The federal government rejected a plan that Pennsylvania lawmakers approved earlier this year to make up for shortfalls in certain state payments to school districts by using up to $300 million in federal coronavirus relief funding the state received. The payments—typically funded by gambling revenue, which is down 72% from last year amid a casino slump due to the virus—enable school districts to lower local property tax bills. In the majority of school districts, the payments lower homeowner tax bills by $100 to $400. Districts are now stuck waiting for about $200 million they’d expected. “That is the challenge that folks are dealing with right now,” said Hannah Barrick, assistant executive director for the Pennsylvania Association of School Business Officials. “There’s not a lot that school districts can do at this point to adjust should those funds not come.” [Spotlight PA]
BUDGET WOES | To help avoid about 1,400 layoffs, the transit agency that serves the Washington, D.C. metro area is planning to offer retirement-eligible employees buyouts—basically bonuses to quit their jobs.
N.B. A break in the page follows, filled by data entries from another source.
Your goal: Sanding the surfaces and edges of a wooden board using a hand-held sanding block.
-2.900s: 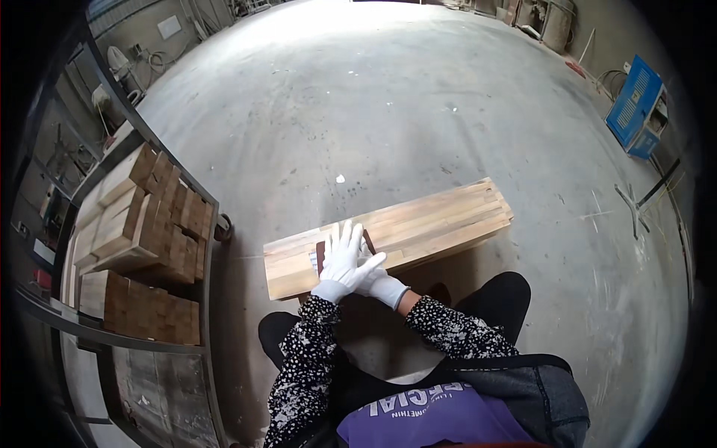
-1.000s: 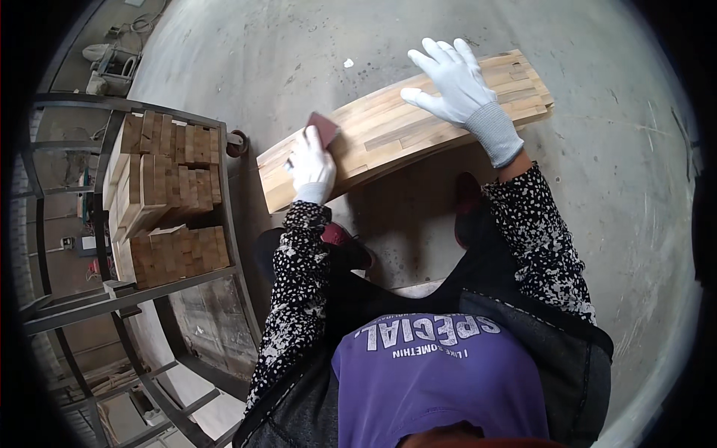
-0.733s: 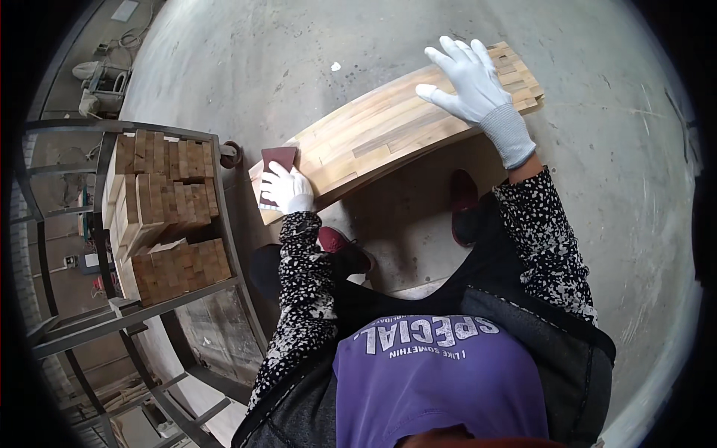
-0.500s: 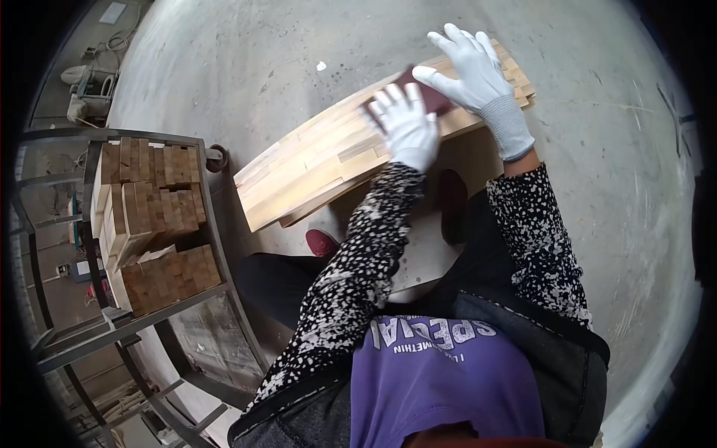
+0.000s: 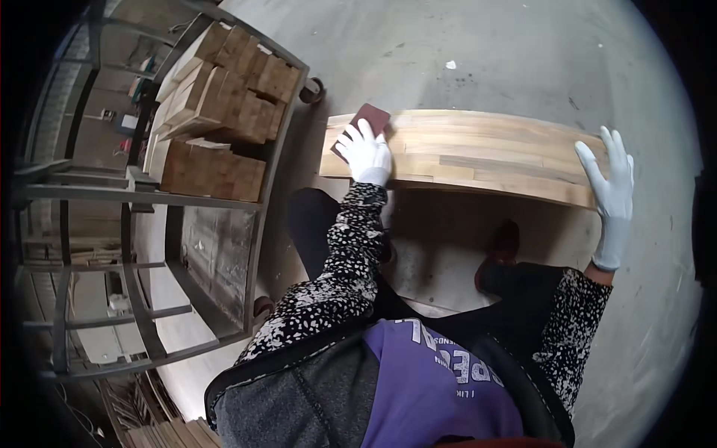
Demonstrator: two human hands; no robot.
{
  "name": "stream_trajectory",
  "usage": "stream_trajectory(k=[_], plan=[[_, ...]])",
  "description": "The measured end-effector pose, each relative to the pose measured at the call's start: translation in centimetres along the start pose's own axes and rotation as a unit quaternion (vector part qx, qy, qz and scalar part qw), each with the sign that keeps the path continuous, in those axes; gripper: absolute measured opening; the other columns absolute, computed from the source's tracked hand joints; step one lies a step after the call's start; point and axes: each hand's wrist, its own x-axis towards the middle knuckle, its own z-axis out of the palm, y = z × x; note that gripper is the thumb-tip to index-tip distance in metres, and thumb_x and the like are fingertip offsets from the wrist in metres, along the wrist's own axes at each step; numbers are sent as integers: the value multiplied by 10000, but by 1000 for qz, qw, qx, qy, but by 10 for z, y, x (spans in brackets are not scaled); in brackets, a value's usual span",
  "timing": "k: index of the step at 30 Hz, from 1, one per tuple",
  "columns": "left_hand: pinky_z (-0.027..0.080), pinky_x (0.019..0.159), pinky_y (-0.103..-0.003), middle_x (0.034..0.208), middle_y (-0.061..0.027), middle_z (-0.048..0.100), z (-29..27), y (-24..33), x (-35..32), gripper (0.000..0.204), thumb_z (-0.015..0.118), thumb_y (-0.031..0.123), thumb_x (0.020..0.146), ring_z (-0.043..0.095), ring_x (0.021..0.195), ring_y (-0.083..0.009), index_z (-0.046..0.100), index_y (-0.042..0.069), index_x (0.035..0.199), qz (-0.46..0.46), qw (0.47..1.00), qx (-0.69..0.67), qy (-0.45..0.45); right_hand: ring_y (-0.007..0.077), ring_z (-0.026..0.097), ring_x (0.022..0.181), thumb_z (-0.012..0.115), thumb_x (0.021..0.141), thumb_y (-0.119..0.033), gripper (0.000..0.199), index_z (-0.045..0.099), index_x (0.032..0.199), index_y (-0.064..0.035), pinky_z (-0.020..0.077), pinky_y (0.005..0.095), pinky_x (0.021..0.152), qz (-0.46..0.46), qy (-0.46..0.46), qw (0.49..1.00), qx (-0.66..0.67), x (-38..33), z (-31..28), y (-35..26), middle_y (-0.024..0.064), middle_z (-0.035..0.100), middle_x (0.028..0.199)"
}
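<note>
Pressing the red sanding pad (image 5: 361, 128) on the wood board (image 5: 478, 153), your left hand (image 5: 366, 153) sits near the cart (image 5: 224, 216) of blocks (image 5: 224, 112); right hand (image 5: 611, 190) fingers spread flat.

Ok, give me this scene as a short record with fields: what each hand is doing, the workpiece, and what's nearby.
Left hand: white-gloved left hand presses a dark red sanding sheet onto the board's left end
Right hand: white-gloved right hand lies flat, fingers spread, on the board's right end
Workpiece: long board of glued wood strips, lying across in front of the person
Nearby: wheeled metal rack on the left, stacked with wooden blocks
Floor: grey concrete
</note>
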Motion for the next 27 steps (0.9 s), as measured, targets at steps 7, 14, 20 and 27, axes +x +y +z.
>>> stream_trajectory(k=[7,14,20,27], plan=[[41,1139,-607,1497,-288,224,-19,195,-44,705,518,402,897,105,1409,-489,302,19,1448,223,952,-207,-46,366,423,1282,651,854,-442,632,515,1335,-56,307,440,1084,31,-18,999,11,2,4,-2,188,452,1414],[88,1153,-575,1498,-303,222,-40,331,-116,701,529,368,884,122,1406,-498,321,-5,1439,224,727,-622,-184,358,429,1286,651,864,-429,642,497,1345,-33,325,416,1078,33,-61,997,32,7,4,1,209,452,1409],[122,1135,-590,1440,-294,332,-16,162,-65,608,552,347,865,239,1368,-497,428,15,1359,319,901,-295,-9,358,427,1287,650,860,-450,653,502,1345,-38,331,421,1073,38,-63,997,27,7,5,-3,207,448,1415],[338,915,-531,1089,-197,472,-18,-55,-48,410,573,299,864,449,1009,-394,489,51,1179,49,999,16,12,386,475,1196,660,832,-465,640,552,1289,-30,370,429,1020,2,-29,999,30,5,4,-6,203,507,1343]])
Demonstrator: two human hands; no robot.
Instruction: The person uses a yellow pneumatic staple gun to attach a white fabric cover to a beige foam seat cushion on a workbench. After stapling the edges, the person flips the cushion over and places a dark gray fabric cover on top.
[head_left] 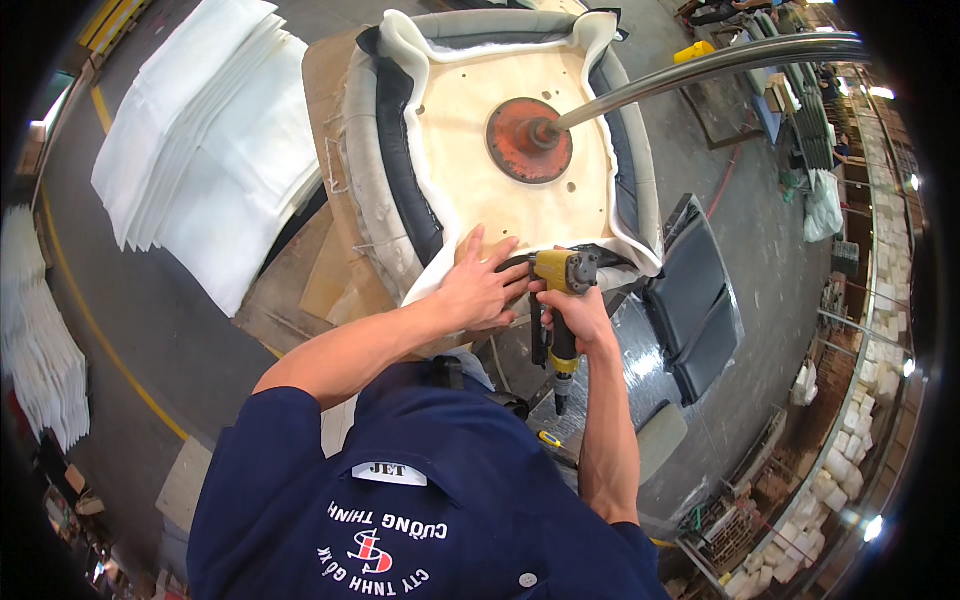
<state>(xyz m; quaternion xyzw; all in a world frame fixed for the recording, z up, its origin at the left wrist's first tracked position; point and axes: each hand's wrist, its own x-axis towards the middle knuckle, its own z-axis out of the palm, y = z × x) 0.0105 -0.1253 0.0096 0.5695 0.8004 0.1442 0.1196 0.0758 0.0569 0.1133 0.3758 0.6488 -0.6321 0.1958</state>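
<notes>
In front of me lies a chair seat, its plywood board (465, 110) face up with white padding (416, 130) and black cover material (397, 180) round its edges. A round orange-red press plate (510, 160) on a metal rod (700, 68) rests against the board. My left hand (482, 285) lies with fingers spread on the near edge of the seat, over the padding and cover. Just right of it, my right hand (582, 315) is wrapped round the grip of a yellow and black staple gun (556, 266), whose nose is at the seat's near edge.
A thick stack of white padding sheets (215, 140) stands at the left, with another white stack (40, 330) beyond. Black cushion panels (695, 310) lean at my right. A small yellow-handled tool (549, 438) lies near my right forearm. Shelving with pale blocks (860, 420) lines the far right.
</notes>
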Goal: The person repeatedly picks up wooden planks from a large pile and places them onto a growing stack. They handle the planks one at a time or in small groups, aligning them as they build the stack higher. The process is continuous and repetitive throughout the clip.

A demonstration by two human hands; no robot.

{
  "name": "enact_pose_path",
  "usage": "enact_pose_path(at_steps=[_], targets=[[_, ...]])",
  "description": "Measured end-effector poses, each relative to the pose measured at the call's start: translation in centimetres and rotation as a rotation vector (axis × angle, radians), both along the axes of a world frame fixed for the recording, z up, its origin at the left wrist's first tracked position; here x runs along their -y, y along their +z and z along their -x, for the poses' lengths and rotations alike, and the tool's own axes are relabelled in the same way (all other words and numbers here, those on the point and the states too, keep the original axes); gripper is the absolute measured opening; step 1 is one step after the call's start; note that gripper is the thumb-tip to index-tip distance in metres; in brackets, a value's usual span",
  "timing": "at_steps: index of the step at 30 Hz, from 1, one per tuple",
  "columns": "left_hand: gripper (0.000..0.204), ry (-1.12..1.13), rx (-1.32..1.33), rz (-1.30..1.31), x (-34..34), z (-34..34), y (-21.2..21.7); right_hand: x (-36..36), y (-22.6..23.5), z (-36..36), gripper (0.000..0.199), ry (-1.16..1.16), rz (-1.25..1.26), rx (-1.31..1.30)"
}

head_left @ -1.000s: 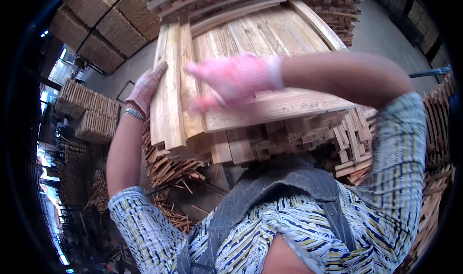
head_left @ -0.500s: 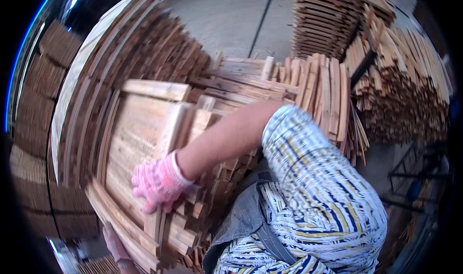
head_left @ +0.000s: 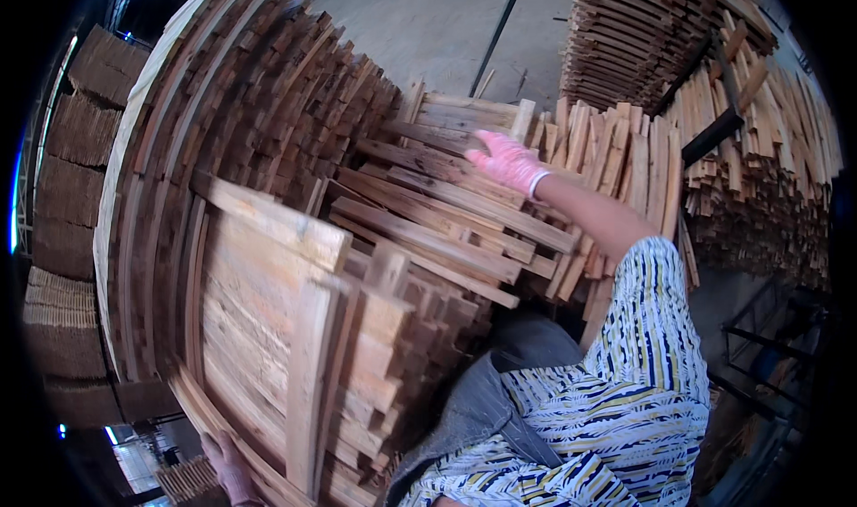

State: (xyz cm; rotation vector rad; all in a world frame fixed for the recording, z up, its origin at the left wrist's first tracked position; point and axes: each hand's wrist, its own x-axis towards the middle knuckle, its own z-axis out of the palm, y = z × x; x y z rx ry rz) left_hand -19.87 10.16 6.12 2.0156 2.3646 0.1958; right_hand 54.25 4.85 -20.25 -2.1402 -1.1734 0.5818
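My right hand [head_left: 507, 163], in a pink knit glove, reaches over a pile of loose wooden slats [head_left: 428, 230], fingers apart and nothing held. Below it, several slats lie roughly side by side on the pile. At the lower left, my left hand [head_left: 228, 469] lies against the outer edge of a stack of wooden boards [head_left: 250, 328], fingers stretched along a long plank [head_left: 201, 404]; its underside is hidden. On top of this stack, one board [head_left: 272, 217] crosses the far end and another [head_left: 310, 373] runs along the side near me.
A tall stack of slats [head_left: 268, 87] rises at the left, with bundled brown stacks [head_left: 80, 141] beyond. Upright slats [head_left: 616, 159] stand right of the pile. More wood [head_left: 759, 168] sits behind a dark metal bar [head_left: 711, 137]. A black metal frame [head_left: 759, 346] stands at lower right.
My right hand has left the boards at the left and moved far and to the right, over the loose slats. My left hand stays by the plank's outer edge. The view has shifted slightly.
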Motion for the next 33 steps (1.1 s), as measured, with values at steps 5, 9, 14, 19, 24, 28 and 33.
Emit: enact_pose_path(at_steps=[5, 9, 14, 19, 24, 28, 33], targets=[[0.075, 0.185, -0.040, 0.054, 2.3, -7.9, 2.4, -6.0, -8.5, -6.3, 0.080, 0.055, 0.329, 0.064], [0.074, 0.188, -0.011, 0.073, 2.4, -6.2, 2.6, -9.3, -13.0, -4.8, 0.083, 0.104, 0.539, -0.100], [0.072, 0.191, 0.230, -0.009, 2.7, -3.0, 1.9, -9.8, -11.7, -7.3, 0.085, 0.277, 0.534, -0.118], [0.068, 0.212, 0.063, 0.004, 2.1, -5.9, 2.4, -11.7, -8.0, -9.7, 0.084, 0.093, 0.209, -0.182], [0.069, 0.115, -0.007, 0.003, 1.9, -5.5, 1.8, -15.5, 1.7, -6.6, 0.093, 0.152, 0.059, -0.174], [0.071, 0.139, 0.372, -0.069, 2.8, 6.3, 0.1, -14.0, -0.2, -2.3, 0.084, 0.473, 0.130, -0.338], [0.063, 0.059, 0.313, -0.070, 1.2, 2.9, -0.8, -12.5, -10.2, -1.0, 0.106, 0.411, 0.489, -0.192]])
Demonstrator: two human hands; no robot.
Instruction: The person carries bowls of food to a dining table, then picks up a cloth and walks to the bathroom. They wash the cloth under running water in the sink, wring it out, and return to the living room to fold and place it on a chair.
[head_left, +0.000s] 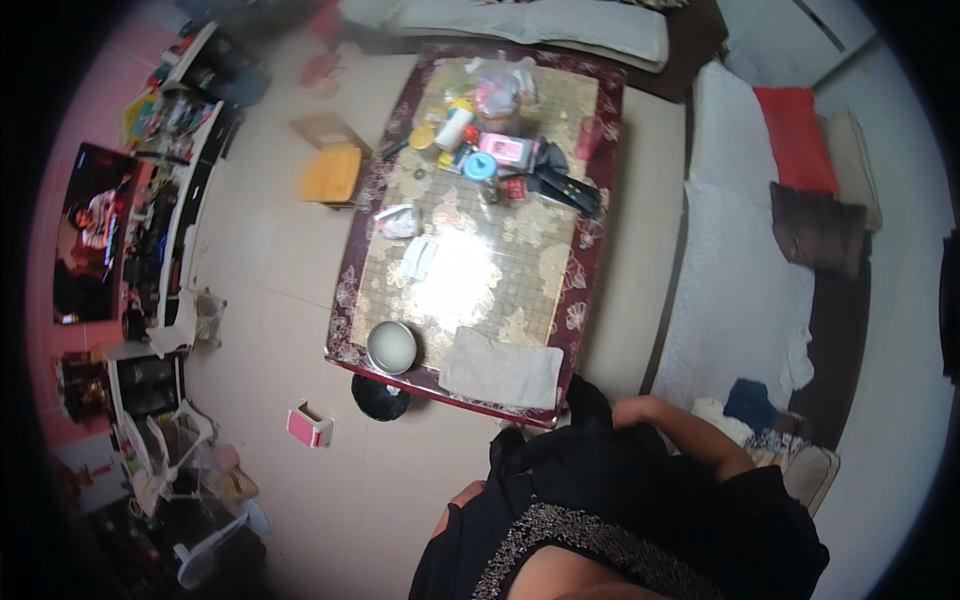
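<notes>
Step in hand, as I judge it: gathering the black cloth (575, 450) against my front, standing at the near corner of the low table (604, 200). The cloth is bunched at my waist, just short of that corner. My left hand (466, 496) lies at the cloth's left edge, its fingers tucked under the fabric. My right hand (625, 410) is buried in the folds at the end of the forearm. For neither hand can I tell whether the grip is closed on the cloth or merely resting on it. Any next move calls for first securing a firm hold with both hands, then lifting the cloth above the table rim. Edges: the near rim carries a folded grey towel (502, 368) and a round bowl (391, 347), both close to the drop. A black round bin (380, 397) sits on the floor, partly under that rim. Open room: bare floor lies to my left, broken only by a small pink box (309, 424). On my right, the white mattress (740, 290) runs beside the table, leaving a narrow strip of floor.
</notes>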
The Washington Metropolitan Area Transit Authority, or Metro, like many transit agencies around the U.S., has seen its finances battered by the pandemic as ridership collapsed and further federal aid failed to materialize. The agency is currently looking to cut over $176 million from its budget. [The Washington Post]
DELAYED SESSION | The Missouri state Senate has postponed a special legislative session following a Covid-19 outbreak among senators and staff. Lawmakers had planned to consider legislation during the session to protect businesses from Covid-related lawsuits. The size of the outbreak wasn’t immediately clear. Republican senators in the state held a retreat last week in the vacation town of Branson. Senate Majority Leader Caleb Rowden, a Republican, said the upper chamber now plans to convene after Thanksgiving. "This decision was not made lightly and, although disruptive, is in the best interest of protecting members, staff, and the public," he said. [St. Louis Post-Dispatch]
WHISTLEBLOWERS | Two former top aides to the Texas attorney general filed a whistleblower lawsuit alleging unlawful retaliation over being fired from the department after accusing Attorney General Ken Paxton of bribery and abuse of office. The former deputy attorney general for criminal justice and the former director of law enforcement, along with two other aides, filed their suit in Travis County District Court under the Texas Whistleblower Act, which states that any adverse action taken against whistleblowers within 90 days of their actions is “presumed” to be retaliation. Paxton said that he did not fire the aides in retaliation, but because of “legitimate issues unrelated to me that ended up resulting in their termination.” Attorneys for the fired aides said that “Ken Paxton keeps doubling down on his lies. Fortunately, we do not think anyone believes a word he says.” [Austin Statesman; Texas Tribune]
FOOD ASSISTANCE | Thousands of people lined up in their vehicles and waited for hours over the weekend at a food distribution event in North Texas. The North Texas Food Bank says it handed out Thanksgiving-themed foods, including frozen turkeys, to about 8,500 families. Prior to the coronavirus pandemic, it was more typical for about 500 families to turn out for events like this. [The Dallas Morning News]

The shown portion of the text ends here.